Your task: Each line below must be reproduced exactly.

Information shown:
══════
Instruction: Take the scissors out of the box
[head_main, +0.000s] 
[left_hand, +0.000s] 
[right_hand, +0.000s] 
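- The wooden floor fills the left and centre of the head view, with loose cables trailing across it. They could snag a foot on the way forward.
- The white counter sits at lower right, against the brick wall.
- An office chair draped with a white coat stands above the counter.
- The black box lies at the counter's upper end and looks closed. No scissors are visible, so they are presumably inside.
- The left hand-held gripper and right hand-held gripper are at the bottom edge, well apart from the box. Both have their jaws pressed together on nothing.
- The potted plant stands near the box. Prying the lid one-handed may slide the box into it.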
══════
Answer for this exercise:
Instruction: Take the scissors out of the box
[head_main, +0.000s] 
[left_hand, +0.000s] 
[right_hand, +0.000s] 
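- The wooden floor fills the left and centre of the head view, with loose cables trailing across it. They could snag a foot on the way forward.
- The white counter sits at lower right, against the brick wall.
- An office chair draped with a white coat stands above the counter.
- The black box lies at the counter's upper end and looks closed. No scissors are visible, so they are presumably inside.
- The left hand-held gripper and right hand-held gripper are at the bottom edge, well apart from the box. Both have their jaws pressed together on nothing.
- The potted plant stands near the box. Prying the lid one-handed may slide the box into it.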

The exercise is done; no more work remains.